Hang in there, I am sure one of our members who owns a Zetor will jump in with some good info. :thumbsup:


----------



## Eddinberry (Dec 3, 2006)

Chevy2Ford,

Welcome to the Gang!!!
Good ta have ya!!


If nothings out of whack, I think Chief nailed it.

Check the PTO speed selector lever and make sure it is full engaged , and then double check that the PTO is engaged.

Does your Zetor have a seperate PTO clutch??

Sometimes, on many used tractors, there are burrs on the teeth that drive the PTO, and when levers are pushed, it feels like they are engaged but are just shy of being so, and when the clutch is released they gey kicked out of engagement.

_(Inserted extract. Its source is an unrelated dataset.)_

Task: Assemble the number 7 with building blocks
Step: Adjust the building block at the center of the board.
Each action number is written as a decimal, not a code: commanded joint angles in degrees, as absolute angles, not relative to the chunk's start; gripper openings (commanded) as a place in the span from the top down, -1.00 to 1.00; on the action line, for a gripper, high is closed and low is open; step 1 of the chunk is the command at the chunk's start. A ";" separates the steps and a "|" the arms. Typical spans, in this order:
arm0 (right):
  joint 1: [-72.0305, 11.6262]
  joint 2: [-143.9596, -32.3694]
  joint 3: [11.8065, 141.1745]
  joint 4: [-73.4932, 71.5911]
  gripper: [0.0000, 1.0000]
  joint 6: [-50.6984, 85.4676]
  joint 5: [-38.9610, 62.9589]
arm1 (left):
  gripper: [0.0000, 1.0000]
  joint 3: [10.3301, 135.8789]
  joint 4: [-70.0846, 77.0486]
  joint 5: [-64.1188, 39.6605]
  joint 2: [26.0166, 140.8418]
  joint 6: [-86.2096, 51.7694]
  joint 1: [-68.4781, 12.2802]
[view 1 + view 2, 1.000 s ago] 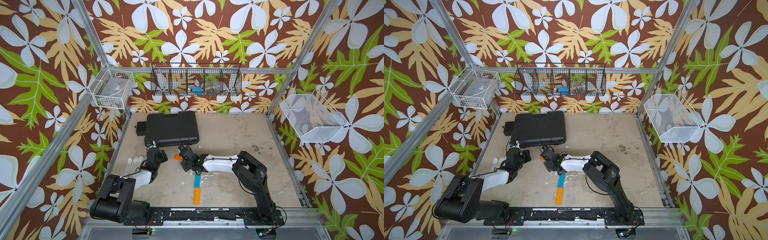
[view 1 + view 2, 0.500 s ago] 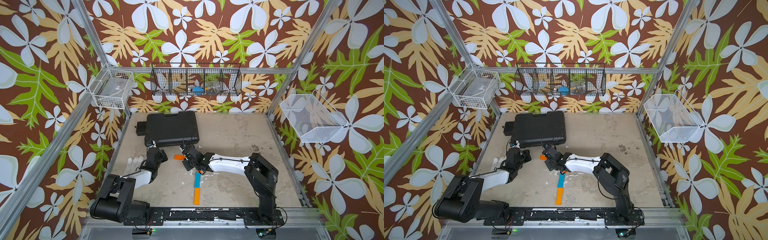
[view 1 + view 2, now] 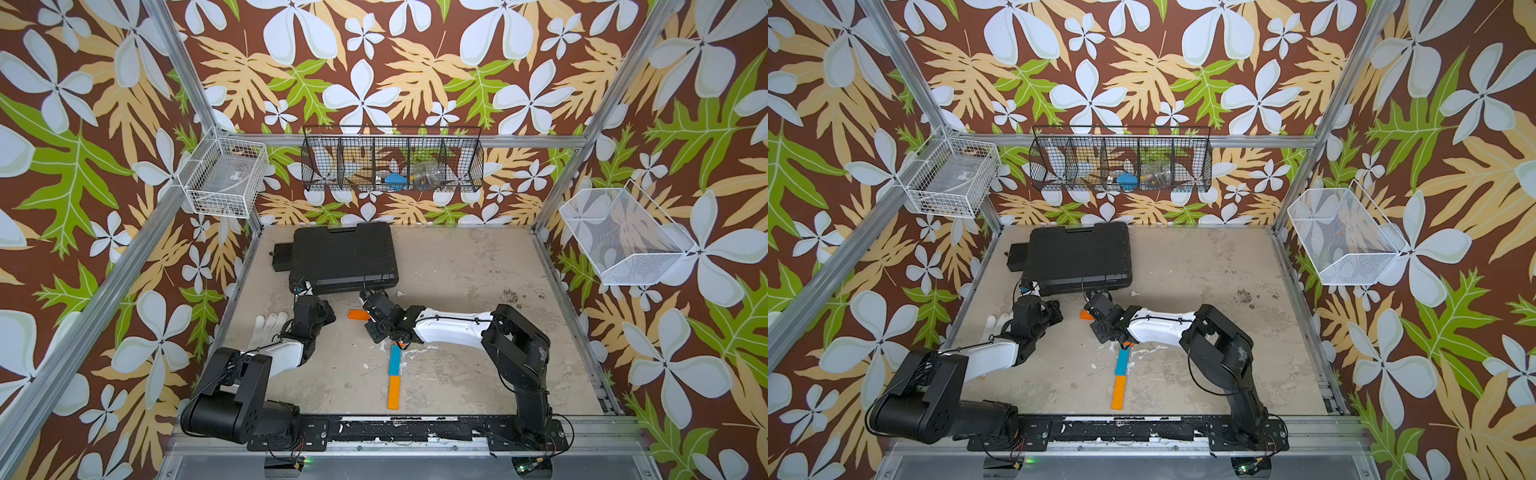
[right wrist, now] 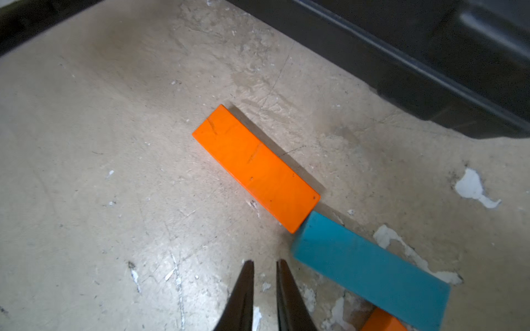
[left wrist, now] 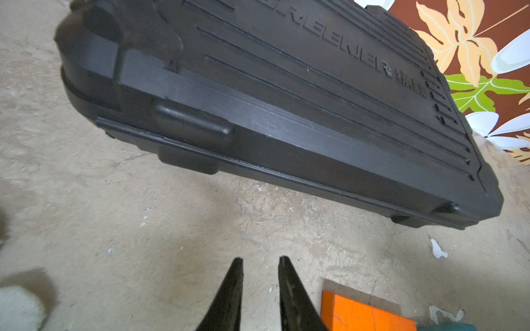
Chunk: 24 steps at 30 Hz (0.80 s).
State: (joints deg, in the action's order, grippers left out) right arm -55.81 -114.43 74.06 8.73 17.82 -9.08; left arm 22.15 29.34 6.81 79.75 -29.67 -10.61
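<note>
Floral-papered booth around a worn table

Brown wallpaper (image 3: 374, 83) with white flowers and green and tan leaves covers three sides, framed by aluminium posts (image 3: 187, 83). The beige table (image 3: 457, 270) is scuffed, stained and flecked with white. A black wire rack (image 3: 390, 129) hangs on the back wall, with a white wire basket (image 3: 224, 183) on one side wall and a white mesh bin (image 3: 619, 237) on the other. The light is even and the shadows soft.
</note>
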 commanded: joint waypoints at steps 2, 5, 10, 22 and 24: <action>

If this is the case, you're gonna have to develop a "Feel" for engaging things.

Tractor in neutral, idle, clutch in, Clutch out, to get things spinning, Clutch back in to eliminate load, Throw speed selector lever wile feeling for positive engagement. Don't jam it in but be firm.

Same for PTO engage.

Over time,the burrs wear down from use and no abuse.

If things continue to balk at egagement, ya might want to have the local Tractor Wrench look at things.


Another thought.....
(DUH!!! on My part ) 

Check the linkage between the hand levers, and the actuation levers. They might need adjustment, replacement if bent, or straigtening/Reinforcement with a piece of 1/2" X1/16" angle iron and a couple f tack welds.

Usually it's just adjustment needed,unless some hand fisted anger management Candidate has been whipping on that poor Tractor.

If you don't have a Manual, run a search for "Used Tractor Manuals". 

Good luck to ya!!!

Holler back and let us know how it's going.

Merry Christmas to you and the Whole Family!!!
Eddinberry


----------